Tom Morison’s employment was terminated after approximately 8 years. Mr. Morison brought a claim for wrongful dismissal. In addition to his claim for reasonable notice, he also alleged that the employer had violated its duty of good faith in the termination, including:
- Notwithstanding excellent performance, the employer alleged that Mr. Morison had been terminated for cause, without any meaningful evidence to support its position.
- The employer delayed issuing a Record of Employment for several months after the termination, preventing Mr. Morison from accessing employment insurance.
- The employer failed to pay Mr. Morison the minimum amounts owed to him under the Employment Standards Act (“ESA”) until three years after the termination.
In his judgment, Justice Roger agreed that this conduct warranted an award of punitive damages. Justice Roger concluded that such conduct was “reprehensible”. He added that the employer’s actions “exceeds what might be considered as ill-advised. The allegations of cause, made with no reasonable basis, and the significantly delayed payment of statutory amounts were intentional and financially impacted the plaintiff. These actions of the defendant were designed to financially benefit the defendant and the defendant had knowledge of the plaintiff’s precarious financial position. Such a conduct is ‘malicious, oppressive and high-handed’ and ‘a marked departure from ordinary standards of decent behaviour’.”
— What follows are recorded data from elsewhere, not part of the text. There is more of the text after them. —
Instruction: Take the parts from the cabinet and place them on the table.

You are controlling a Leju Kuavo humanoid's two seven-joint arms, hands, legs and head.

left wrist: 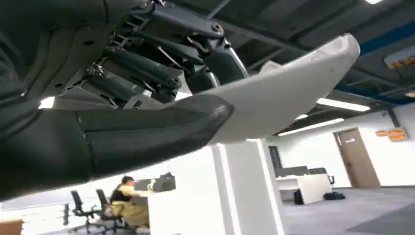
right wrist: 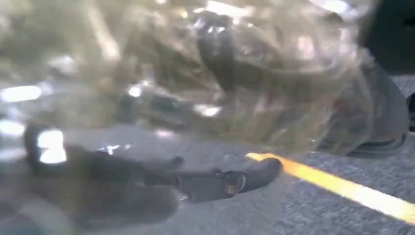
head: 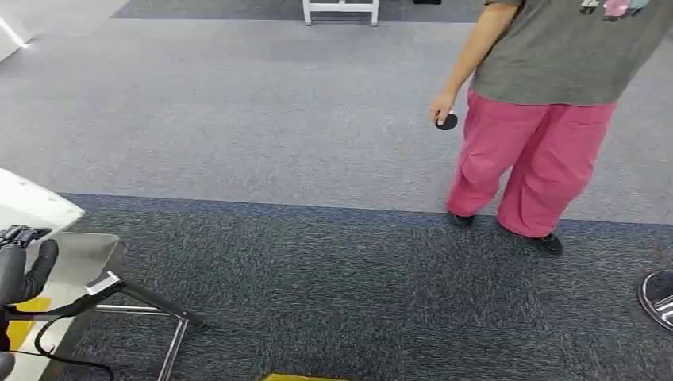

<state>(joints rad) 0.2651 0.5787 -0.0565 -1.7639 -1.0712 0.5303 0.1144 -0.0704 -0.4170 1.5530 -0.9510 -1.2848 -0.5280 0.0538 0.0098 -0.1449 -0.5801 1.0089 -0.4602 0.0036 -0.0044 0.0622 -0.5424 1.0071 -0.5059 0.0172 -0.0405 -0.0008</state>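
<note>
At the lower left edge of the head view my left hand (head: 20,266) is raised and grips a flat white part (head: 32,205). The left wrist view shows the thumb (left wrist: 147,132) under that white part (left wrist: 293,88) and the dark fingers over it, with the part sticking out toward the ceiling. In the blurred right wrist view my right hand (right wrist: 161,181) holds a crumpled clear plastic bag (right wrist: 235,83) low above the carpet; what the bag contains cannot be made out.
A person in pink trousers (head: 540,151) stands on the carpet ahead right, holding a small black disc (head: 447,121). A silvery metal stand (head: 87,258) with thin legs is below my left hand. A chrome base (head: 659,298) sits at the right edge. A yellow floor line (right wrist: 342,188) runs beneath the bag.
</note>
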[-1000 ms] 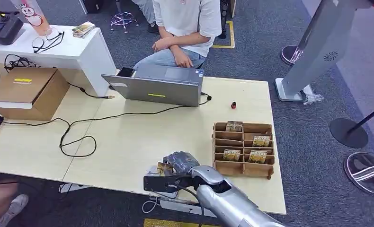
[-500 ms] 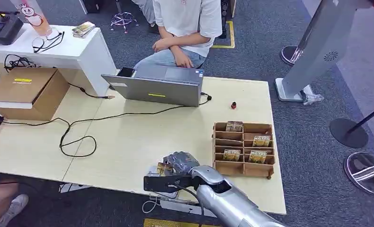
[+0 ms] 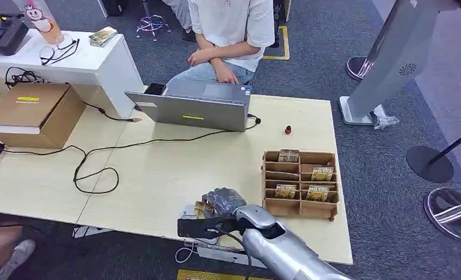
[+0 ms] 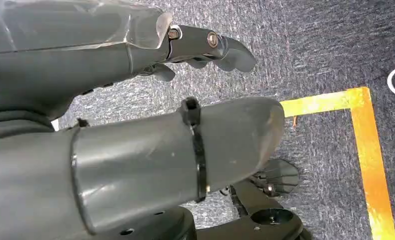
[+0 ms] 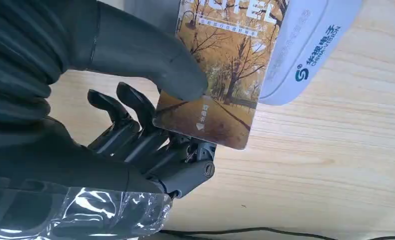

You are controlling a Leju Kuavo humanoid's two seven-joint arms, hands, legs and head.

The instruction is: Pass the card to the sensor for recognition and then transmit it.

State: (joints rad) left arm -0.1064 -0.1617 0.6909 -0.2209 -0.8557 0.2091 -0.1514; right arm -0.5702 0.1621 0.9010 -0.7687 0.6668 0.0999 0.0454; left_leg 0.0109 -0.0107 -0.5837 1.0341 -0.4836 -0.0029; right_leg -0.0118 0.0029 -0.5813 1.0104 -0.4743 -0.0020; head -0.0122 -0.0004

Justice Roger determined that an award of $50,000 in punitive damages was appropriate in the circumstances.
Important message sent to employers
This decision sets an important precedent and will hopefully give pause to employers who try to exert financial pressure on dismissed employees. Unfortunately, some employers resort to tactics such as delaying payment of ESA notice and severance, or raising allegations of just cause without any reasonable grounds, in an attempt to secure a quicker and less expensive settlement of the termination.
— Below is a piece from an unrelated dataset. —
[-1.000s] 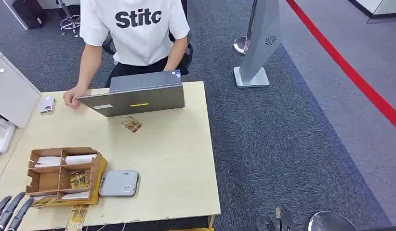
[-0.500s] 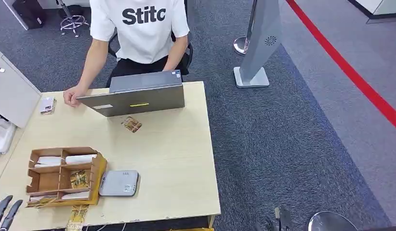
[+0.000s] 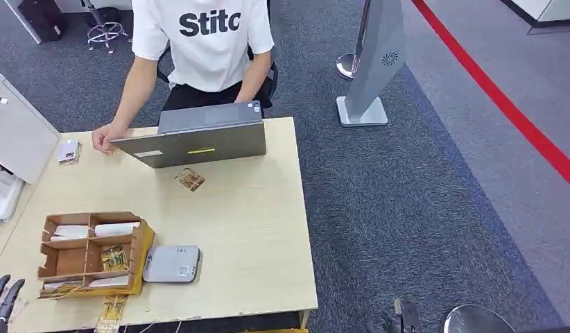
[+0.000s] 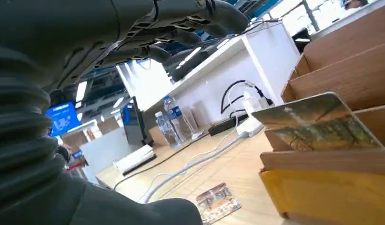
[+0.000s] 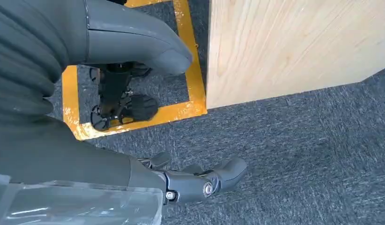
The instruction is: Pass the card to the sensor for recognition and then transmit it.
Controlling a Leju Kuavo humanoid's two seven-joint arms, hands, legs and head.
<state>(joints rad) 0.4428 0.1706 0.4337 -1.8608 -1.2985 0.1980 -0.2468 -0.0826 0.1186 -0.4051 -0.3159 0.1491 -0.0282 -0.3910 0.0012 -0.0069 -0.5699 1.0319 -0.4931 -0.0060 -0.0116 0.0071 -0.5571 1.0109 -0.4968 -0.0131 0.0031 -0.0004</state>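
Table (image 3: 254, 236) | left hand (image 3: 3, 297) empty, beside box (image 3: 91, 253) | card (image 4: 218, 202)

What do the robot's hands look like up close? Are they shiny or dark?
Mostly dark. The left hand has a grey ribbed cover like an accordion, a thick smooth grey thumb, and dark jointed fingers. The right hand matches: ribbed grey cover, rounded grey thumb, and darker fingers with small silver screws at the knuckles. A clear plastic piece sits at its wrist.

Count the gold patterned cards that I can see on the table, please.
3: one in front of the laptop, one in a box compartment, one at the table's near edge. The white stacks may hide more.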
These strategies are reprehensible, and received a well-deserved rebuke from the Court in this judgment. Recently terminated employees are vulnerable and are often prepared to waive their rights for an immediate payout, even if the amount is below what is reasonable or required by law. By delaying payment of the ESA minimums, employers add additional pressure on employees to accept less than desirable settlement agreements. This judgment gives employees and their advocates greater power to defend against these tactics: the prospect of a significant award of punitive damages will hopefully deter other employers from acting in this manner in the future.
[This article is for informational purposes only and does not constitute legal advice, which cannot be given without consideration of your individual circumstances.]